■ **Provided records**:
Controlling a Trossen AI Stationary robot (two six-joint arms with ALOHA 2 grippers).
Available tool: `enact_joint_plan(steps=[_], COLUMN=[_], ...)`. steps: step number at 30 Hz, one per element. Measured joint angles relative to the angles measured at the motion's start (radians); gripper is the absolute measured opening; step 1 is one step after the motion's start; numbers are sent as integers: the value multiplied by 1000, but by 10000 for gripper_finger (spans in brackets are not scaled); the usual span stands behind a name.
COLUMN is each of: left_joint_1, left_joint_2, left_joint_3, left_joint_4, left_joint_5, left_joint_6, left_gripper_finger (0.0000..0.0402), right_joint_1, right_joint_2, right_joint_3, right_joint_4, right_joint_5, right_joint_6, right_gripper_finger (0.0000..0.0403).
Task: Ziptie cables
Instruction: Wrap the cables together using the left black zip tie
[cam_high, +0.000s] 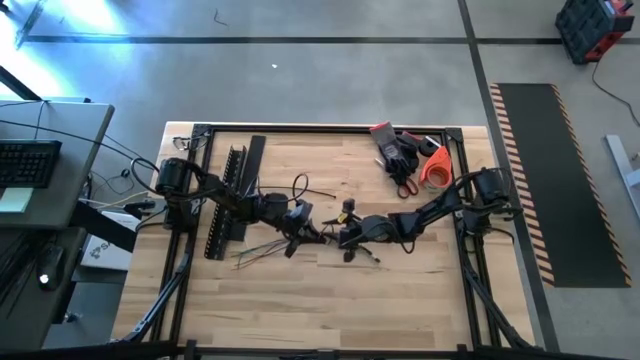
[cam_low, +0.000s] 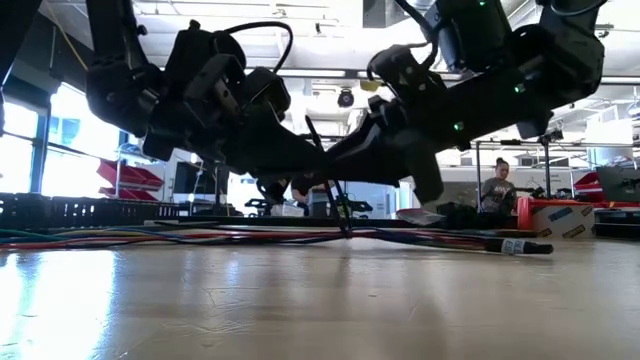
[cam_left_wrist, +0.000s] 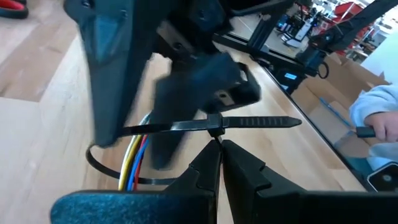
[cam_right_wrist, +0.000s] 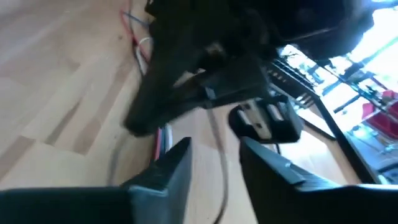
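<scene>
The cables (cam_high: 265, 252) are thin coloured wires lying in a bunch along the table's middle; their yellow, blue and red strands (cam_left_wrist: 134, 158) pass through the loop of a black zip tie (cam_left_wrist: 249, 122). My left gripper (cam_left_wrist: 219, 149) is shut on that zip tie, just above the bunch (cam_low: 200, 238). My right gripper (cam_right_wrist: 214, 155) faces it from the table's right side, open, with one finger on either side of the zip tie's thin strap (cam_right_wrist: 219, 168). Whether those fingers touch the strap I cannot tell. My left gripper pinches the zip tie at its small locking head (cam_left_wrist: 214, 126) with the very tips of its two fingers, coming nearly level from the table's left. The tail sticks out to one side and the loop curves off the other way, round the cables, which rest on the table.
A long black slotted rail (cam_high: 232, 200) and a flat black strip (cam_high: 255, 160) lie at the left behind my left arm. Gloves, scissors and an orange roll (cam_high: 412, 160) sit at the far right. The near half of the wooden table (cam_high: 320, 310) is bare.
</scene>
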Motion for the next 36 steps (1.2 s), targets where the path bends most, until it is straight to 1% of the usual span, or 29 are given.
enact_joint_plan(steps=[5,7,11,14,16,21,26,31,33,36], left_joint_1=[-13,-16,-23,-19,-15,-16,-15,-15,-16,-16], left_joint_2=[0,0,0,0,0,0,-1,-1,-1,-1], left_joint_3=[0,0,-4,-26,-42,-82,-80,-79,-79,-79], left_joint_4=[-1,0,2,7,37,194,207,190,190,190], left_joint_5=[0,-14,-69,-103,-120,-151,-177,-202,-207,-206], left_joint_6=[0,0,2,23,33,57,81,83,88,89], left_gripper_finger=[0,0,4,19,33,64,77,72,60,33], right_joint_1=[21,28,26,26,26,26,28,28,28,28], right_joint_2=[0,0,0,0,0,0,0,0,0,0], right_joint_3=[0,0,0,0,0,0,0,0,0,0], right_joint_4=[3,0,-1,-6,-8,-9,-15,-16,-16,-15], right_joint_5=[100,122,134,131,131,131,127,127,127,127], right_joint_6=[-15,-50,-58,-44,-45,-41,-18,-18,-18,-23], right_gripper_finger=[23,7,2,1,0,0,0,0,0,0])
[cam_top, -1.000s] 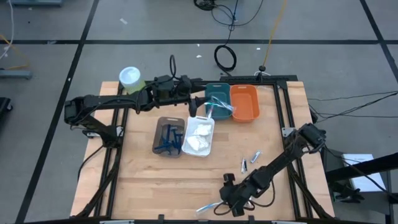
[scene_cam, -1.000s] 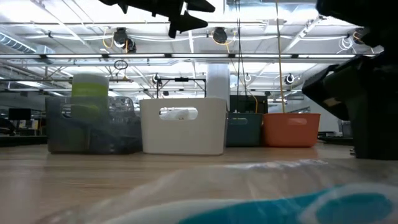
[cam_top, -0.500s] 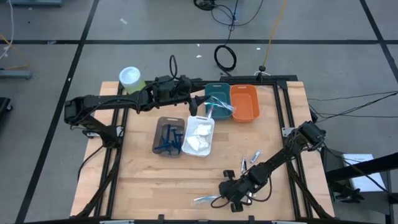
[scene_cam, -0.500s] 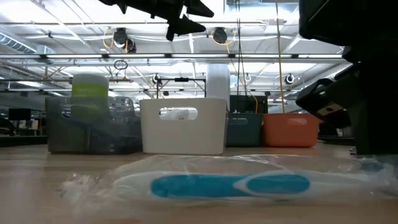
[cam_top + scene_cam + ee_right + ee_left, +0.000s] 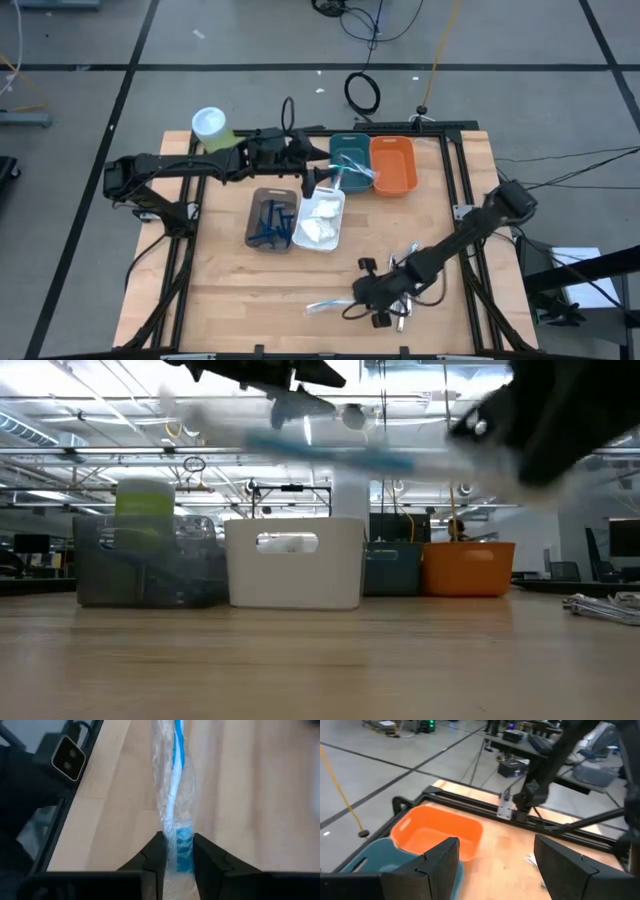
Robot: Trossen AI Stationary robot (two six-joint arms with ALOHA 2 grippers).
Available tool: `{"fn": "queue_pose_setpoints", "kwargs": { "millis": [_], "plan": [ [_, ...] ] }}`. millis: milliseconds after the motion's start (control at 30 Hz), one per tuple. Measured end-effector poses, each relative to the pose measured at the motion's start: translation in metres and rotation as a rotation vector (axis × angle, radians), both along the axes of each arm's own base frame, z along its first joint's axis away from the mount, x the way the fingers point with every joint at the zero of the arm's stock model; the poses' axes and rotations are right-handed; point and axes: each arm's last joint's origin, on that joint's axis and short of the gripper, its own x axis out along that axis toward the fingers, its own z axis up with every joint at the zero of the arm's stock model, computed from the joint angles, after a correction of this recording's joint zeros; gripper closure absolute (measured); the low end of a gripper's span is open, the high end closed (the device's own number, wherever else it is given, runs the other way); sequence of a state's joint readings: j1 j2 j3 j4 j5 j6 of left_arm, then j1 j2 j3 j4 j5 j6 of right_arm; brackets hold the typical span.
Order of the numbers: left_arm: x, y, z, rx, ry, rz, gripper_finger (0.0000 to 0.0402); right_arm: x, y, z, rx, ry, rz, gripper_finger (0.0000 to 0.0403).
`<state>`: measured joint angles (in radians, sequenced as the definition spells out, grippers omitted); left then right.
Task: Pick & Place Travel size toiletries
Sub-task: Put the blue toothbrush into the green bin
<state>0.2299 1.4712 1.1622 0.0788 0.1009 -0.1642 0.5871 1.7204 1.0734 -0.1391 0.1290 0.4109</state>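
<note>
High view: right gripper (image 5: 352, 301) grips a blue-and-white wrapped toothbrush (image 5: 322, 306) above the counter's (image 5: 230, 290) near edge. Low view: toothbrush airborne, clearing the white bin (image 5: 294, 561). Left wrist view: left gripper (image 5: 495, 862), jaws spread and empty, waits over the teal bin (image 5: 375, 857). Right wrist view: jaws pinch the wrapper end for carrying.

no legible text, no labels, brands, numbers or signs on anything in view
</note>
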Motion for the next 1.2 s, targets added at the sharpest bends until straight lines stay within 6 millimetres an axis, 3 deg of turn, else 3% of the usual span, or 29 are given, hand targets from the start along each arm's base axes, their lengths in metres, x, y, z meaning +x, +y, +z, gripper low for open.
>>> {"fn": "queue_pose_setpoints", "kwargs": {
  "millis": [233,333,500,667,867,967,1200],
  "plan": [
    [-0.004,-0.01,0.006,0.007,-0.008,-0.031,0.0151,-0.034,-0.018,0.064,-0.132,-0.17,-0.105,0.0342],
    [-0.009,-0.017,0.012,0.038,-0.004,-0.09,0.0151,-0.058,-0.027,0.072,-0.201,-0.253,-0.174,0.0342],
    [-0.012,-0.035,0.01,0.148,-0.106,-0.234,0.0151,-0.086,-0.049,0.065,-0.257,-0.444,-0.317,0.0342],
    [-0.02,-0.042,-0.023,0.178,-0.291,-0.221,0.0151,-0.097,-0.069,0.056,-0.282,-0.703,-0.37,0.0342],
    [-0.032,-0.044,-0.057,0.084,-0.524,-0.208,0.0151,-0.102,-0.105,0.043,-0.262,-0.98,-0.51,0.0342],
    [-0.026,-0.046,-0.063,0.072,-0.548,-0.215,0.0151,-0.1,-0.123,0.033,-0.238,-1.04,-0.501,0.0342],
    [0.011,-0.055,-0.072,0.115,-0.516,-0.25,0.0151,-0.086,-0.145,0.023,-0.229,-1.019,-0.518,0.0342]
  ]
}}
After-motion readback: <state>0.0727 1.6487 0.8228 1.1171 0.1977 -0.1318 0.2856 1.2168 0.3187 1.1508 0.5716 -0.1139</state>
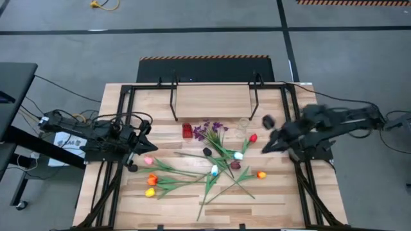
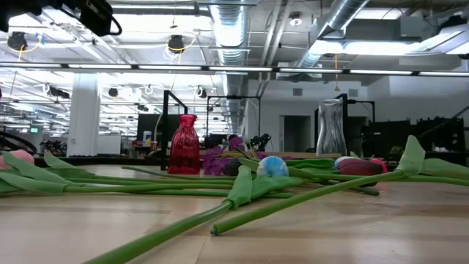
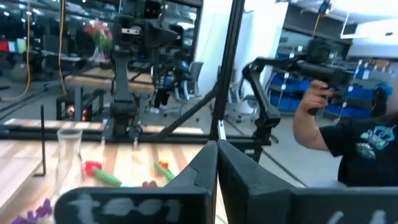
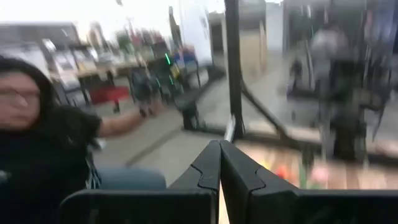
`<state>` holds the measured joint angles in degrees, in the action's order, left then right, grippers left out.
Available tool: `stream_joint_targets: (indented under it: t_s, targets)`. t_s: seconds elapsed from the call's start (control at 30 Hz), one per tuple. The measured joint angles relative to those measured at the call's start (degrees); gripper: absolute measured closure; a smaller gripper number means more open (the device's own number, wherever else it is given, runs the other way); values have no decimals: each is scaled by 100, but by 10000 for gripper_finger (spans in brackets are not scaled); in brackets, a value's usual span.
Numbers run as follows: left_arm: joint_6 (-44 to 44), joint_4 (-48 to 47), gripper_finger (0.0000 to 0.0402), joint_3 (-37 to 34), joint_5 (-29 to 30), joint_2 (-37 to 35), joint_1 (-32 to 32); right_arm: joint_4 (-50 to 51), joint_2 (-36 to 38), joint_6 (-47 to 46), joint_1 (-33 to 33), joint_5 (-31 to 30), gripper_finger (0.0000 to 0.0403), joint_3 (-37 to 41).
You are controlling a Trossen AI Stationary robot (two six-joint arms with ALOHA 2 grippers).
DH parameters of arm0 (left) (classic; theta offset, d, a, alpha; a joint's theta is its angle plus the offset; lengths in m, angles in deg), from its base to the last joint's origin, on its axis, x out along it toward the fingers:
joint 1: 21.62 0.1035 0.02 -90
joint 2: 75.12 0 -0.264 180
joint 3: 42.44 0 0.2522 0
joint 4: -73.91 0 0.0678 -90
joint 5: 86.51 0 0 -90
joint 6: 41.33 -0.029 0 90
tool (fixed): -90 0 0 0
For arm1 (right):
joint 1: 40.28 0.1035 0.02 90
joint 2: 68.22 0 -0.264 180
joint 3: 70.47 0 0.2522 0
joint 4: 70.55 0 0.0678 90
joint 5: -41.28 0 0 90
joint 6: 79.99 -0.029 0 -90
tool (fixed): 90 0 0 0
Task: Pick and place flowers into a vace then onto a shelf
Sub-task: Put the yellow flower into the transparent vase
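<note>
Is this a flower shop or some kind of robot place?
Probably a robot lab, not a shop: bare ducts run overhead, more robot rigs stand behind, and fake flowers lie on a wooden table.

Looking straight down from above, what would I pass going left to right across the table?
Left gripper → orange and yellow tulips → red vase → purple sprig → clear vase → right gripper.
</note>
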<state>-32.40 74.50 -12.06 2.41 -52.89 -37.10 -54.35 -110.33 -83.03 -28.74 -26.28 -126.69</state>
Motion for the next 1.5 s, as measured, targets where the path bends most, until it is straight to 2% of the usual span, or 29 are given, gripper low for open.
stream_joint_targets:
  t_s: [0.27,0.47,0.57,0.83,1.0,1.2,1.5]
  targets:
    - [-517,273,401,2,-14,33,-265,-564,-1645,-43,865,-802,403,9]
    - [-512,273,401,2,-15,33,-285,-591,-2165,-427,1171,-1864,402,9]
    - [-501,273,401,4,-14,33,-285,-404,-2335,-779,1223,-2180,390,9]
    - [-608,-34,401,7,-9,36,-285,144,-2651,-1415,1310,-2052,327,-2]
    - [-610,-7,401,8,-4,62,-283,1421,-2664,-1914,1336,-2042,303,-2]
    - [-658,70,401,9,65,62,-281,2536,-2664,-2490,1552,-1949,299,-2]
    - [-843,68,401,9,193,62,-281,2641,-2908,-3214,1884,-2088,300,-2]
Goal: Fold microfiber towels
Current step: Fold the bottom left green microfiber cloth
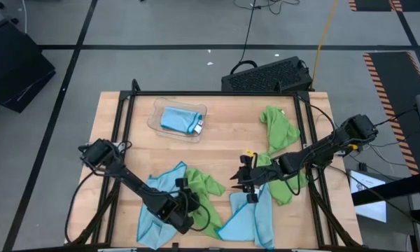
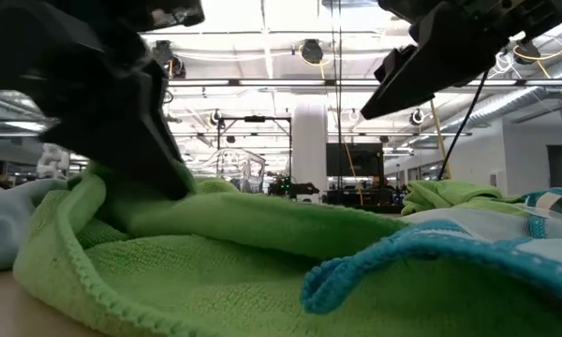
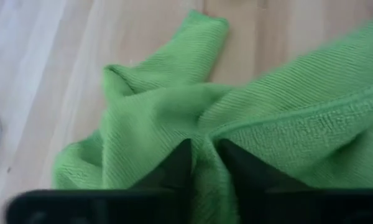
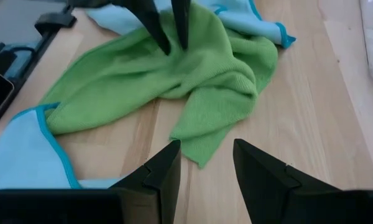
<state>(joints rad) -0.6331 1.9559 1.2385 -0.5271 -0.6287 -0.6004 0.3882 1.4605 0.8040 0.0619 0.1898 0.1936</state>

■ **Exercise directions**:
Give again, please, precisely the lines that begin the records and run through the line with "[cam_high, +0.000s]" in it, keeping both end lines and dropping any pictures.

■ **Answer area**:
Controlling a Trossen AI Stationary robot (two six-joint arms with ALOHA 2 grippers).
Available tool: `enact_joint_plan(steps=[_], COLUMN=[_], ...)`. steps: step number at 30 Hz, one per element. Measured joint angles relative to the angles measured at the motion's start (radians); gripper is the absolute measured opening; step 1 is one step after the motion's start; numbers are sent as integers: the value multiplied by 1000, but by 10000 for gripper_finger (spans in brackets are not scaled); the usual span stands behind a name.
COLUMN is each of: left_joint_1, left_joint_2, left_joint_3, left_joint_4, left_joint_5, left_joint_6, left_gripper_finger (0.0000..0.0402), right_joint_1, right_joint_2, right_joint_3, right_joint_4, right_joint_5, right_joint_6, right_gripper_finger (0.0000..0.0403).
Task: Ziptie cables
Instruction: Wrap the cables together using the left black zip tie
[cam_high, +0.000s] 

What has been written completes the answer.